More than half of the current total seller base hails from seven cities, namely Delhi NCR, Surat, Jaipur, Mumbai, Bengaluru, Hyderabad, and Kolkata. But most of the new sellers emerging from small cities indicates that the big companies will face compitition from small but numerous brands which will be closer to the consumers since a bigger chunk of consumers too will be in small towns and cities. Direct-to-consumer (D2C) brands, which carry no burden of legacy, are known for positioning themsleves closer to the consumers.
“There is a large FMCG market and the per-capita consumption in many categories is low. But the job to increase penetration is for larger companies and when D2C targets their consumers offline, they will face a bigger challenge,” Soumya Mohanty of Kantar had said in a report early this year. .
In recent years, multiple D2C brands have showcased that large retail brands can be built through new-age digital channels and that it doesn’t necessarily require a conventional retail approach to build brands in the contemporary retail environment. These D2C brands have also been able to foster a deeper connection with customers. It illustrates a shifting consumer mindset, where consumers are comfortable with online transactions and value the shopping experiences along with great products.
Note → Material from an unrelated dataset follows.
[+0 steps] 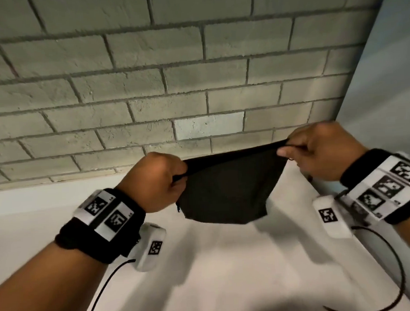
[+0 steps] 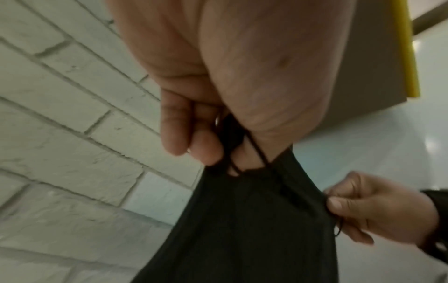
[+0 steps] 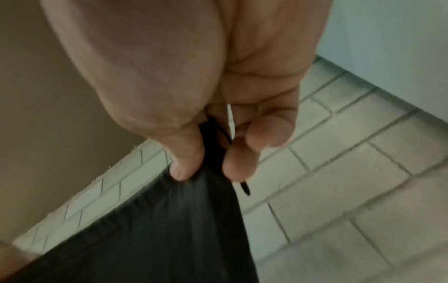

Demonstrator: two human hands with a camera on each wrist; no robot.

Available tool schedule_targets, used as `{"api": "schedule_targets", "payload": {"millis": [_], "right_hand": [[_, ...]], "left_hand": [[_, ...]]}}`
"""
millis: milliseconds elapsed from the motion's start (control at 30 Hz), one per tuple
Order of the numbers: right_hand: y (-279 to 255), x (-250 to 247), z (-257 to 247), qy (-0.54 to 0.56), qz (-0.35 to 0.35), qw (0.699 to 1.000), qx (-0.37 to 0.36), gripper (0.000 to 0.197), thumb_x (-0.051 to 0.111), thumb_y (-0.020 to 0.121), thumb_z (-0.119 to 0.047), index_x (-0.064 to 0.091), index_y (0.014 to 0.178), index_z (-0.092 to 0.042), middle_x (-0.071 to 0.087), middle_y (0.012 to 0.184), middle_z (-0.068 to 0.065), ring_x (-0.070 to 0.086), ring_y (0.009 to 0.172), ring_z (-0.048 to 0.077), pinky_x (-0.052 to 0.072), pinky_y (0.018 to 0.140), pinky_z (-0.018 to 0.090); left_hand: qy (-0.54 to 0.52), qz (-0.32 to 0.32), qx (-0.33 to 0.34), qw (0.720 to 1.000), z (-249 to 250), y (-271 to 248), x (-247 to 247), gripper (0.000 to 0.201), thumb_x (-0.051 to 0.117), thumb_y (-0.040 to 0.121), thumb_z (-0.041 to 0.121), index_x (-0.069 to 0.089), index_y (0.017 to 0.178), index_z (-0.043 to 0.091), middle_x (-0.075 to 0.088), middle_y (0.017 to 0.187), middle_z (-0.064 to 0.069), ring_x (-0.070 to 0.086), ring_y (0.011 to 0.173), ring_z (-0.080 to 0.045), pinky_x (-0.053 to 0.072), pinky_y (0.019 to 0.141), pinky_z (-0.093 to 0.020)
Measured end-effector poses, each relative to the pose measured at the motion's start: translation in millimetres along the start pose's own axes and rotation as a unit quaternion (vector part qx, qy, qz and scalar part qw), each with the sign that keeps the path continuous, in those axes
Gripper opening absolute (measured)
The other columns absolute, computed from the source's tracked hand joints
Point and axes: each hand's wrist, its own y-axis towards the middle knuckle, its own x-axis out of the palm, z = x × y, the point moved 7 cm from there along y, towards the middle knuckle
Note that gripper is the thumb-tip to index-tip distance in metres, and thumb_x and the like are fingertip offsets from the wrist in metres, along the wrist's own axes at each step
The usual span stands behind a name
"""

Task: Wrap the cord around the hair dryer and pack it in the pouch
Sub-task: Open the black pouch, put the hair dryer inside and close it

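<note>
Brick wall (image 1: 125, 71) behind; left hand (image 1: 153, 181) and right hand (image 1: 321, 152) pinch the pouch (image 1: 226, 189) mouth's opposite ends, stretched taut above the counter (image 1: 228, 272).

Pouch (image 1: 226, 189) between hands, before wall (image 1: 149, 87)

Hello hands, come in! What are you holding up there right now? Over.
Left hand and right hand each grip a top corner of the black pouch. Pouch hangs above the white table. Hair dryer not visible. Nothing blocking.
</note>
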Motion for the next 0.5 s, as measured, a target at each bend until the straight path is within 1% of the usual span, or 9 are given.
{"api": "schedule_targets", "payload": {"millis": [67,100,133,200,233,300,367,400,500], "right_hand": [[-6,-30,20,0.027,-0.009,0.998,0.051,0.021,0.070,0.083,-0.032,0.077,0.071,-0.016,0.072,0.061,-0.001,0.066,0.060,0.016,0.051,0.066,0.029],[-6,-37,25,0.064,-0.027,0.995,0.077,0.021,0.073,0.080,-0.033,0.076,0.065,-0.019,0.069,0.053,-0.002,0.064,0.052,0.011,0.051,0.060,0.026],[-8,-41,32,0.104,-0.047,0.988,0.103,0.023,0.075,0.078,-0.031,0.073,0.057,-0.020,0.066,0.046,0.000,0.059,0.043,0.009,0.049,0.053,0.023],[-14,-45,54,0.154,-0.071,0.974,0.149,0.030,0.078,0.076,-0.022,0.068,0.049,-0.012,0.057,0.037,0.004,0.047,0.033,0.013,0.040,0.041,0.019],[-17,-44,67,0.161,-0.083,0.968,0.171,0.032,0.078,0.076,-0.017,0.066,0.048,-0.006,0.052,0.037,0.008,0.042,0.033,0.015,0.036,0.038,0.018],[-24,-33,93,0.146,-0.122,0.957,0.218,0.035,0.077,0.074,-0.013,0.060,0.047,0.002,0.043,0.040,0.013,0.037,0.035,0.018,0.032,0.037,0.018],[-29,-18,124,0.108,-0.162,0.944,0.268,0.039,0.076,0.071,-0.014,0.053,0.041,-0.004,0.039,0.040,0.009,0.034,0.034,0.017,0.031,0.040,0.020],[-31,-12,139,0.085,-0.174,0.937,0.290,0.038,0.075,0.068,-0.016,0.051,0.039,-0.008,0.039,0.039,0.006,0.035,0.034,0.016,0.032,0.042,0.022],[-29,7,183,0.034,-0.195,0.920,0.339,0.035,0.074,0.063,-0.023,0.052,0.038,-0.011,0.043,0.039,0.002,0.043,0.040,0.017,0.036,0.046,0.026]], "left_hand": [[-0.147,0.009,-0.037,0.988,6,22,5,0.036,0.065,0.084,0.006,0.043,0.057,0.012,0.040,0.049,0.003,0.040,0.042,-0.011,0.034,0.043,-0.022],[-0.225,0.000,-0.064,0.972,4,24,8,0.034,0.067,0.086,0.006,0.045,0.059,0.010,0.042,0.048,0.001,0.042,0.040,-0.011,0.035,0.041,-0.021],[-0.295,-0.015,-0.080,0.952,7,26,12,0.032,0.068,0.086,0.004,0.046,0.062,0.008,0.045,0.047,-0.001,0.045,0.039,-0.013,0.036,0.038,-0.020],[-0.401,-0.057,-0.084,0.911,13,37,32,0.030,0.070,0.083,0.000,0.046,0.066,0.007,0.049,0.047,-0.005,0.051,0.037,-0.014,0.036,0.034,-0.018],[-0.428,-0.084,-0.078,0.896,17,44,46,0.030,0.071,0.082,0.001,0.046,0.067,0.009,0.050,0.048,-0.008,0.053,0.038,-0.015,0.036,0.035,-0.018],[-0.439,-0.142,-0.063,0.885,28,59,77,0.030,0.074,0.081,0.009,0.048,0.068,0.015,0.052,0.051,-0.009,0.057,0.039,-0.020,0.037,0.040,-0.022],[-0.440,-0.185,-0.065,0.876,36,74,110,0.029,0.074,0.082,0.010,0.048,0.070,0.015,0.054,0.051,-0.005,0.058,0.041,-0.020,0.040,0.044,-0.025],[-0.436,-0.196,-0.073,0.875,39,81,125,0.028,0.073,0.083,0.008,0.048,0.071,0.013,0.055,0.050,-0.003,0.058,0.040,-0.018,0.040,0.043,-0.023],[-0.434,-0.177,-0.106,0.877,44,108,162,0.026,0.070,0.084,0.000,0.047,0.072,0.007,0.050,0.045,0.001,0.055,0.036,-0.012,0.041,0.038,-0.018]]}}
Traditionally, marketplaces have been able to tap into the potential in the festive season by launching massive sales. D2C brands had shied away from launching sales during this time for fear of high return to origin (RTO) orders and customer acquisition costs. But GoKwik said last month that D2C brands on its network saw a massive surge in order volumes on its platforms during the peak marketplace sale period this year, reversing the trend seen last few years when they see a dip in their orders when marketplaces launch their festive season sales. During the week-long marketplace sales, the GMV for D2C brands on the GoKwik network grew 1.5 times in 2023 over the year before. Order volume and GMV surged by 43% and 52%, respectively, around the same time as marketplaces also grew their order volumes. A year ago, brands on the GoKwik network saw a 7% decrease in order volumes and a marginal jump of 6.5% in the GMV.
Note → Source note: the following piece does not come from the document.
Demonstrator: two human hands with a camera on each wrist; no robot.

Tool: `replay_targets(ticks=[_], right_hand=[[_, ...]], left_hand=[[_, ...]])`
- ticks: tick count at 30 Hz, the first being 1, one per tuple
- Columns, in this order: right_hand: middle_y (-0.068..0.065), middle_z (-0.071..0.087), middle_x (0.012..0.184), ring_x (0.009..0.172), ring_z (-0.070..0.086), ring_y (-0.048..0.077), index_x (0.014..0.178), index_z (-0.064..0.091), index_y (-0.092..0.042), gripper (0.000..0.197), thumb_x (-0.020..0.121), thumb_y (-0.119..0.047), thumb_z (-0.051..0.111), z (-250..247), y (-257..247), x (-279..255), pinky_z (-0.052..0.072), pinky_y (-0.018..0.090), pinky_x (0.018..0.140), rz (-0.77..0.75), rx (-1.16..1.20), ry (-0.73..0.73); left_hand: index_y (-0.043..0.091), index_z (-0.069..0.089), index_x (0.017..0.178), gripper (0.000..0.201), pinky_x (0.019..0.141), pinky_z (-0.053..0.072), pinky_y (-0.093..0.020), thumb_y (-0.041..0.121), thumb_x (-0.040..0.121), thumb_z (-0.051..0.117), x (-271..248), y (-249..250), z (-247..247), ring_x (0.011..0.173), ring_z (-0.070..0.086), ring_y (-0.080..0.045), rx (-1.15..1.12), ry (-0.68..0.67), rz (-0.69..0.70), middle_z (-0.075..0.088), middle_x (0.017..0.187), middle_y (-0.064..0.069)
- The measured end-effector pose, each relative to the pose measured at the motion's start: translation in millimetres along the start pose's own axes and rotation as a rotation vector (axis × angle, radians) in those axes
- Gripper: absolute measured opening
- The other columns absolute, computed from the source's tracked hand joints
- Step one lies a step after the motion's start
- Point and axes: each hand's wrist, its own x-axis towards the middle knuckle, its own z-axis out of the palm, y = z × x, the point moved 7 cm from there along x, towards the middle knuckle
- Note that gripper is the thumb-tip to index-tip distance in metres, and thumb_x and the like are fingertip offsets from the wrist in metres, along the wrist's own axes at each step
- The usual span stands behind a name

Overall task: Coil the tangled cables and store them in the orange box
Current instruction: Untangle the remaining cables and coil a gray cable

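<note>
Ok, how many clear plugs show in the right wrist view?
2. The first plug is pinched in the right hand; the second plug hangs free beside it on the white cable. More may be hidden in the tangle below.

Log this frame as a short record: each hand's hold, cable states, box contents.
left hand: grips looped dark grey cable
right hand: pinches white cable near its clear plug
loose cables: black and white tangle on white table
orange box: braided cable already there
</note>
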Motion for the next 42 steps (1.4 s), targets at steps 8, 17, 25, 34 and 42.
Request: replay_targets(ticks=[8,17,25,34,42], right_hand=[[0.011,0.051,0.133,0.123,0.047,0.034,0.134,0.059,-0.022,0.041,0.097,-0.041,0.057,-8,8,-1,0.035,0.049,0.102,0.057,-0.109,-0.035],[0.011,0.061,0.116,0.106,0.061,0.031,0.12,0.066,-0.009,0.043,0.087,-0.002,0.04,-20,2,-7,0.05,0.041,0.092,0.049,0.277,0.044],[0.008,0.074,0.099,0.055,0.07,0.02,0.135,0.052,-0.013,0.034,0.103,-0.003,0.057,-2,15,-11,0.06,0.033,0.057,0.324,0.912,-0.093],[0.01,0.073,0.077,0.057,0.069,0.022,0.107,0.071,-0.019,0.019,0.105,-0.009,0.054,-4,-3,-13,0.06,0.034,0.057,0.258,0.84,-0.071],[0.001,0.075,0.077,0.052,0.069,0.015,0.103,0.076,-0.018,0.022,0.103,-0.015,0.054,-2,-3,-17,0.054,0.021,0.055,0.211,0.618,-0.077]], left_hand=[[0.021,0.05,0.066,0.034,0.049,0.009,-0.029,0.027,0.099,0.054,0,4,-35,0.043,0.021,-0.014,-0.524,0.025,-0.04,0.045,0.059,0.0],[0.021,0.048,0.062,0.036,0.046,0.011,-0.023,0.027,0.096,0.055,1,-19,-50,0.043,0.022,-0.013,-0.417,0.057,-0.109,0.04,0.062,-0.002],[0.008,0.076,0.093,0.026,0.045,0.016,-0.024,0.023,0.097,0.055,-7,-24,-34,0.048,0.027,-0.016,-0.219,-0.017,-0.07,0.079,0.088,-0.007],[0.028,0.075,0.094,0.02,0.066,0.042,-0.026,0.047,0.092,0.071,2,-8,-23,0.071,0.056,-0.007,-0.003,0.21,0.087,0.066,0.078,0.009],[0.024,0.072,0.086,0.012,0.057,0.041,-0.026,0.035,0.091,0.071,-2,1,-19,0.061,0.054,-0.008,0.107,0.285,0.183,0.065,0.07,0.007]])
“This reversal in trend is a sign of natural progression of the eCommerce market. It means that the market is deepening. It shows that D2C is rapidly gaining popularity among shoppers, who are looking out for best offers and shopping experience,” said Chirag Taneja, co-founder and CEO, GoKwik, adding that the trend reversal did not imply that shoppers preferred D2C over marketplace or vice versa.
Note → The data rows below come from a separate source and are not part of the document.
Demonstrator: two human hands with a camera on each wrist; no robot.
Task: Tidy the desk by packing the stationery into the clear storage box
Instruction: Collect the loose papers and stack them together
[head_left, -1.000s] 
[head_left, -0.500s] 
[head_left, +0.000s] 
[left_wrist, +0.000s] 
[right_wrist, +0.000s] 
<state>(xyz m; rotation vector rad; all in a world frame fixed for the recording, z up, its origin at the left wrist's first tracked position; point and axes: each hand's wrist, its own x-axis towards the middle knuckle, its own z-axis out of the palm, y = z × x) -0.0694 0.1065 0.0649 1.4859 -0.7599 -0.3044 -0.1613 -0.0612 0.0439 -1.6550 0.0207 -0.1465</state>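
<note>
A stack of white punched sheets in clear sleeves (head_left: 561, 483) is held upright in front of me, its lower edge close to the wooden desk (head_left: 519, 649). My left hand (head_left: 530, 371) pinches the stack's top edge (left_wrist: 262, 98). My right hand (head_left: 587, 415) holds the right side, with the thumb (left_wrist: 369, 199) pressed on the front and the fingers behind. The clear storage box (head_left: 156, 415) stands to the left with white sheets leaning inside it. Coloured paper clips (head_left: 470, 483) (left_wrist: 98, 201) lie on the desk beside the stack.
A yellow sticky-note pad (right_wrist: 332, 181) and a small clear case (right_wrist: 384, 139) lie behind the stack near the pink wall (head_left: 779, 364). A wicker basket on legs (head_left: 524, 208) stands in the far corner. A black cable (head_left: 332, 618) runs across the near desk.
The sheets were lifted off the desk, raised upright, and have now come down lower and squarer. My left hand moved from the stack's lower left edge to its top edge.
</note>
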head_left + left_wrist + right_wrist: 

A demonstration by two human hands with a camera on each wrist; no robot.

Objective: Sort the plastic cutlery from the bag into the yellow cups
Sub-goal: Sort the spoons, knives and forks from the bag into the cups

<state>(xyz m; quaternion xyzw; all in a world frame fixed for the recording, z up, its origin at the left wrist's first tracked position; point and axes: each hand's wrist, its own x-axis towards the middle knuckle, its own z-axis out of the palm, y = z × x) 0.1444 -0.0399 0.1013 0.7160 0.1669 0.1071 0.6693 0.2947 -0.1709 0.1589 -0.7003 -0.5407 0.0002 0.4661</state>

Another worrying factor for big FMCG players could be the preferences of the consumers which will take to online shopping in near future, the masses at the bottom. A Redseer survey early this year had pointed out that while ‘affluent’ consumers are preferring premium products across categories and are highly willing to explore newer categories, ‘strivers’ are focusing on essentials and sachetisation, ‘mass’ consumers are highly value conscious and focus on optimizing price versus quality. The survey indicated that nearly 60% of these consumers are willing to buy unbranded products, provided they get the right ‘value’. The share of respondents was even higher for categories like home & kitchen and fashion.
The big FMCG companies would need to be nimbler and more experimentative to tap the vast emerging opportunity and to fend off upstart D2C brands that may not scale up to become their competitors but can grow in number to erode their market shares with small bites.